Avec des actions très concrètes, pour maintenir la vie au village : « On va relancer le tourisme, en installant une buvette au bord de l’étang, en créant des chemins communaux de randonnée, en ne s’appuyant pas sur d’autres institutions, on va construire deux pavillons destinés à des personnes handicapées. C’est aussi une innovation. Quand j’ai eu mon accident, j’ai remarqué qu’on n’avait pas la possibilité de vivre directement dans un monde rural. Aujourd’hui, nos anciens vivent à l’hôpital parce que leurs maisons datent des années 1920-1930, pas du tout adaptées pour les recevoir. Il existe une aide départementale mais la procédure met tellement longtemps que leur situation devient tragique, voire fatale : étape à l’hôpital pour une fracture du col du fémur, séjour en maison de rééducation et ensuite ils ne peuvent plus rentrer chez eux. Donc ils se retrouvent en centre de long séjour, puis en maison de retraite, puis ils meurent. On connaît des gens qui meurent sur cinq ou six ans sans pouvoir revenir chez eux. Les pavillons serviront de maisons d’accueil, les gens retrouveront leur milieu social et culturel, leur famille, là où ils ont toujours vécu. Le temps que l’on puisse aménager leurs maisons, ils pourront continuer à aller dans leur jardin et des choses comme ça. »

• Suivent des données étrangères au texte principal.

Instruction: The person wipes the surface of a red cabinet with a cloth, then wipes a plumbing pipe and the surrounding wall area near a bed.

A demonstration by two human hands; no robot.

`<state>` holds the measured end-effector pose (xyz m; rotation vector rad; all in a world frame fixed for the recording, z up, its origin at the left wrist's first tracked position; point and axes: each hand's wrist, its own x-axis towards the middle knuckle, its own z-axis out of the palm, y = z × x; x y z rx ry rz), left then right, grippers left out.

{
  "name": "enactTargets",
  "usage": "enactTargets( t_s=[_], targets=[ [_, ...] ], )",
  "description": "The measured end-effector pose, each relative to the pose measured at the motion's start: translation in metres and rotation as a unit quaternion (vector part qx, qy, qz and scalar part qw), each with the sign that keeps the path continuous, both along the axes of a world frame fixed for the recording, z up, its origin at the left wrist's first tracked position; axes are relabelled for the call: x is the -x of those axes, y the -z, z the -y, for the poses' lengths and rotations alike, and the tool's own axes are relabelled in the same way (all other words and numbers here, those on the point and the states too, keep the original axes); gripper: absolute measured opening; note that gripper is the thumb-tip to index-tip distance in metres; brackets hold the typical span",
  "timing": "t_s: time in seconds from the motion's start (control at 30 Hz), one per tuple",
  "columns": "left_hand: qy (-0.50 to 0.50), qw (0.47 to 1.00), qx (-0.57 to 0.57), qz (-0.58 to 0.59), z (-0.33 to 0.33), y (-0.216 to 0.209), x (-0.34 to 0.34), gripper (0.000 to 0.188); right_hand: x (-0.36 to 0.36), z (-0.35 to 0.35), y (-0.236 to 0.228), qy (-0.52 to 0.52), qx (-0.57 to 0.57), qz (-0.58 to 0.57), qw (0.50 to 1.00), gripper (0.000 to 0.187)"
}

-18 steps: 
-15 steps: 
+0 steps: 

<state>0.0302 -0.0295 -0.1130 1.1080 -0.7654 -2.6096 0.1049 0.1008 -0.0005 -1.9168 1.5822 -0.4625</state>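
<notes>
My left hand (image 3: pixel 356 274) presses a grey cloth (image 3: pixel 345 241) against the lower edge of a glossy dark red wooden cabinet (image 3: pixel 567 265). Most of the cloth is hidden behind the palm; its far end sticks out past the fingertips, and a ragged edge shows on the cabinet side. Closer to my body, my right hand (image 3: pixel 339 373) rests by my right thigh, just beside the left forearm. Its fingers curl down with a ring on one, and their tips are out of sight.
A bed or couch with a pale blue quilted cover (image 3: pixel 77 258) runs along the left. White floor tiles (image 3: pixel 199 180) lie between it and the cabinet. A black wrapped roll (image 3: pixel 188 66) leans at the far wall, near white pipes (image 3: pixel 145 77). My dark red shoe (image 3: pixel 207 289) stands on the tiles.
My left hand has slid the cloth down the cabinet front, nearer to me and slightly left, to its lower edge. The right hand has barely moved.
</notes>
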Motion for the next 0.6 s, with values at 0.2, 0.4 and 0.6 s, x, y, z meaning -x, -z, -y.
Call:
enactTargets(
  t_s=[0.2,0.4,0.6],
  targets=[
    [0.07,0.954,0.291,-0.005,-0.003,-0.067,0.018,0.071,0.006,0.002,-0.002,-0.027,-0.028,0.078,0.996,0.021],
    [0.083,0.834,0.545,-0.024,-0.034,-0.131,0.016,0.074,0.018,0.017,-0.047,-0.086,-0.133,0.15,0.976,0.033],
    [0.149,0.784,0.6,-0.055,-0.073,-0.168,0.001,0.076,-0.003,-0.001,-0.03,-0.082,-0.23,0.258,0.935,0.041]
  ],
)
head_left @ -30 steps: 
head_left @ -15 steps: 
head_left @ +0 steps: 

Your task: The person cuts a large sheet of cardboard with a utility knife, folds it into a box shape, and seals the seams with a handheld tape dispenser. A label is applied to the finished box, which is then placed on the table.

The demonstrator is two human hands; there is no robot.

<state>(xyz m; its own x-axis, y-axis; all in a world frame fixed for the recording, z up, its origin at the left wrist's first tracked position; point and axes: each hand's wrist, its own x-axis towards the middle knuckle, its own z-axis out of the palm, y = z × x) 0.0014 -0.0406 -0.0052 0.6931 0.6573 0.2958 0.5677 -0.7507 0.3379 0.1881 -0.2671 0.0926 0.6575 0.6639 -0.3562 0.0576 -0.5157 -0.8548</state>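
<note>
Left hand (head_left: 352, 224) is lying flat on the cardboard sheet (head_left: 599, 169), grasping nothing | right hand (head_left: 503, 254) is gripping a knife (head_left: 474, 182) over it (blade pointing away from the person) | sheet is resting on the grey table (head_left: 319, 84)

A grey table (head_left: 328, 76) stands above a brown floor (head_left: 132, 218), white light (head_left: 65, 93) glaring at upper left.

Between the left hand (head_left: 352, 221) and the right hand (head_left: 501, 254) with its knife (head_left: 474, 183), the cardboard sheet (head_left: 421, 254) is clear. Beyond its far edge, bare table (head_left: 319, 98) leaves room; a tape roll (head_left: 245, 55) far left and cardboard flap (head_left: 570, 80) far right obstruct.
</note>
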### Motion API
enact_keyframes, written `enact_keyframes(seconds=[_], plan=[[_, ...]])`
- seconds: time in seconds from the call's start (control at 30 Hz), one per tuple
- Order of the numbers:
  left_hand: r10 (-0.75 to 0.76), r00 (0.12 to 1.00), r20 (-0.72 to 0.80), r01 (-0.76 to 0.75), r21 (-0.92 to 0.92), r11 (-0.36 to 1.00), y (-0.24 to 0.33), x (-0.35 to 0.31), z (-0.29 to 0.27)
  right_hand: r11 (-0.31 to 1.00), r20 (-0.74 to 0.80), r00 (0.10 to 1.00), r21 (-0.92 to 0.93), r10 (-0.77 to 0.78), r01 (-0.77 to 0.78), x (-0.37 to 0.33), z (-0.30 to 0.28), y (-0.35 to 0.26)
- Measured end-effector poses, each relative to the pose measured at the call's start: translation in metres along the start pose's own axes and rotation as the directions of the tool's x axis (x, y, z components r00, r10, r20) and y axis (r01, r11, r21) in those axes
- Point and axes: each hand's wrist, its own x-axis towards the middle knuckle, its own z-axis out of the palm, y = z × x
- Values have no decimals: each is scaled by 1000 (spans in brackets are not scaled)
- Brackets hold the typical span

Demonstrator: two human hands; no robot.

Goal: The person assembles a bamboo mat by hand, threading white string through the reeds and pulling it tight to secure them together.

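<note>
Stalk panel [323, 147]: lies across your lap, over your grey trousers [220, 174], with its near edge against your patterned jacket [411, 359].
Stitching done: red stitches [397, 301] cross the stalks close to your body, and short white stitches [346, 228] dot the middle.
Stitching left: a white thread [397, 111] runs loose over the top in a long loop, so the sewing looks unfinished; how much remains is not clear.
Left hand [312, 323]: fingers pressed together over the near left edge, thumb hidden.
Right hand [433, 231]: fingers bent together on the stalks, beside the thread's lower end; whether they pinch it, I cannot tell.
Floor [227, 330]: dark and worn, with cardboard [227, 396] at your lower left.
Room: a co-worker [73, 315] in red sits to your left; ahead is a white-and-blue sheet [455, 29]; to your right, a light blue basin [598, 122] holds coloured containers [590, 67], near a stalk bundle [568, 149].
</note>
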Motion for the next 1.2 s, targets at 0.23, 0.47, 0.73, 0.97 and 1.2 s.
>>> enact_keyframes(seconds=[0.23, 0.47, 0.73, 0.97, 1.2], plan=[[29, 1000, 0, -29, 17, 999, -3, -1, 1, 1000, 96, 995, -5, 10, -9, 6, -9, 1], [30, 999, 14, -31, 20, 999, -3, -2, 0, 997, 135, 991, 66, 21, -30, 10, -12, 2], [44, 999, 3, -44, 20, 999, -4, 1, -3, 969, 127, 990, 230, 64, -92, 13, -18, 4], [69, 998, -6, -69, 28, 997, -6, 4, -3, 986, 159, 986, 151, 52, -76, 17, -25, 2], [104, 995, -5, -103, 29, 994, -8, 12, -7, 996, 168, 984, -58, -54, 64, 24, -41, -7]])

Yann Jondot veut conjuguer handicap et ruralité : « On dit que le handicap, c’est quelque chose d’assez lourd à supporter par les communes, eh bien dans une commune rurale comme la nôtre on va montrer que le handicap est une chance, que cela va faire revenir des familles ! J’ai lancé ce projet avec le conseil municipal il y a un an, même si je l’ai dans la tête depuis très longtemps. On n’a pas encore construit les maisons qu’on a déjà de nombreuses demandes, de partout, de gens qui veulent vivre à la campagne, qui ont la chance aujourd’hui de pouvoir habiter une petite commune comme la nôtre. En plus, ce n’est pas un investissement très élevé, c’est 210.000€ pour deux pavillons, ça apporte de nouveaux habitants, ça revitalise. C’est de la politique d’insertion, une idée simple qui met en marche une dynamique très positive humainement. La région, le département, des associations nous suivent. On va faire fonctionner tous les services à domicile, les aides ménagères, repas à domicile, soins infirmiers, comme une chambre d’hôpital ouverte sur l’extérieur et la nature. Imaginez aussi ce que cela représente comme création d’emplois. Et ces personnes handicapées apportent à notre commune, redonnent une dynamique démographique, sont intéressées par les activités culturelles et associatives parce qu’elles ont du temps disponible, c’est un échange. Ce n’est pas le cadre de la bonne action habituelle ou on va adapter une rampe pour des personnes handicapées alors que l’on sait pertinemment que personne ne viendra l’utiliser. Là, c’est vraiment un échange : vous venez chez nous, vous pouvez vivre chez nous, vous serez heureux chez nous, eh bien vous nous rendez heureux d’être là ! »
Propos recueillis par Laurent Lejard, mars 2016.